## YOUR TASK
Once you find the line with "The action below" in the data that follows, repeat it and every line after it exactly, through the line with "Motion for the".

## DATASET ENTRIES
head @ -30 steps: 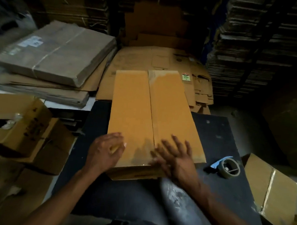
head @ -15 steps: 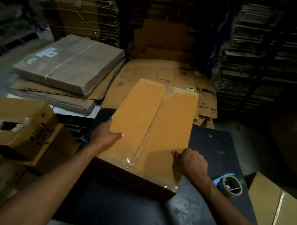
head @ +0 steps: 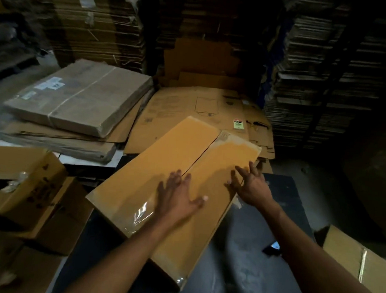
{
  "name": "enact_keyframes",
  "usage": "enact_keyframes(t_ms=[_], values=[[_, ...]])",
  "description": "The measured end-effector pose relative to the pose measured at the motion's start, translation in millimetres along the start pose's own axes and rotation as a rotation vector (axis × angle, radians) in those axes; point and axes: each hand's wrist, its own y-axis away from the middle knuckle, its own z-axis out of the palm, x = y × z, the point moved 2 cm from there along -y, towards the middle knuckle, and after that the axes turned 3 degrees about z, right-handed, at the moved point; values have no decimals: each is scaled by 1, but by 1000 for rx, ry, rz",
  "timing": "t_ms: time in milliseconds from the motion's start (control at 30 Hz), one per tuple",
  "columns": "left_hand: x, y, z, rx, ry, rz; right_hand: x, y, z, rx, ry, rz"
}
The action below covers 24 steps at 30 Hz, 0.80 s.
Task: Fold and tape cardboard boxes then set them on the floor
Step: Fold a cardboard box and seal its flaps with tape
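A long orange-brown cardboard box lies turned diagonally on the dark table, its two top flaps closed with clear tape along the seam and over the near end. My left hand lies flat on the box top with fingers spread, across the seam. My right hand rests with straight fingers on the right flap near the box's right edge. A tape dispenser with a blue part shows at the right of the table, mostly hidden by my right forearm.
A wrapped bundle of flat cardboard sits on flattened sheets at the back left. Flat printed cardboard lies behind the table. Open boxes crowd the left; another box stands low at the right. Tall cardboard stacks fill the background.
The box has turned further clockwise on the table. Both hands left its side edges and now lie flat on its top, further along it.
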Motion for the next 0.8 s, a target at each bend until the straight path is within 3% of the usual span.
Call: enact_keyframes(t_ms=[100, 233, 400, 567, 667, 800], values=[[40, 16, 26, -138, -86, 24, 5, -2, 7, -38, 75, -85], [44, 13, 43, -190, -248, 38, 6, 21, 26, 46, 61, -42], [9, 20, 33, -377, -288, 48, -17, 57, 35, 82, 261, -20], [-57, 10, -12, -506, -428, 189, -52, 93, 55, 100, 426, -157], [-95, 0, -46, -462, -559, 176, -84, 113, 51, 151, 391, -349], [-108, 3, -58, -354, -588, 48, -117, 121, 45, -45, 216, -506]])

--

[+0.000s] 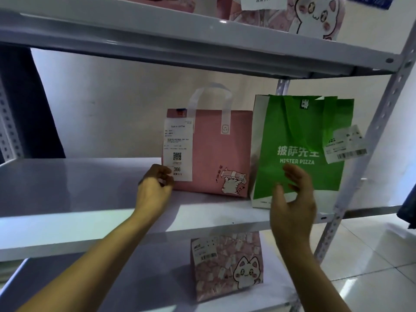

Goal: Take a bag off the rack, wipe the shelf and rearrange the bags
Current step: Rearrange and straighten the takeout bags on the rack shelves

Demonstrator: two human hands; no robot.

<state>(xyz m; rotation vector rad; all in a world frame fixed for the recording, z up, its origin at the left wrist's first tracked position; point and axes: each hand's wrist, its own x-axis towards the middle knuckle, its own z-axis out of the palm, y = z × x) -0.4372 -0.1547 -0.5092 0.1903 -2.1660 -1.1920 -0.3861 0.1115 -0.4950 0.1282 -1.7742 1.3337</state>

## RESULT
The action below covers 24 steps at 30 Hz, 0.80 s.
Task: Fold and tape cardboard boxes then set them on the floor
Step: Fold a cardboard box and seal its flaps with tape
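A long orange-brown cardboard box lies turned diagonally on the dark table, its two top flaps closed with clear tape along the seam and over the near end. My left hand lies flat on the box top with fingers spread, across the seam. My right hand rests with straight fingers on the right flap near the box's right edge. A tape dispenser with a blue part shows at the right of the table, mostly hidden by my right forearm.
A wrapped bundle of flat cardboard sits on flattened sheets at the back left. Flat printed cardboard lies behind the table. Open boxes crowd the left; another box stands low at the right. Tall cardboard stacks fill the background.
The box has turned further clockwise on the table. Both hands left its side edges and now lie flat on its top, further along it.
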Motion for the next 0.8 s, a target at each bend until the straight path is within 3% of the usual span.

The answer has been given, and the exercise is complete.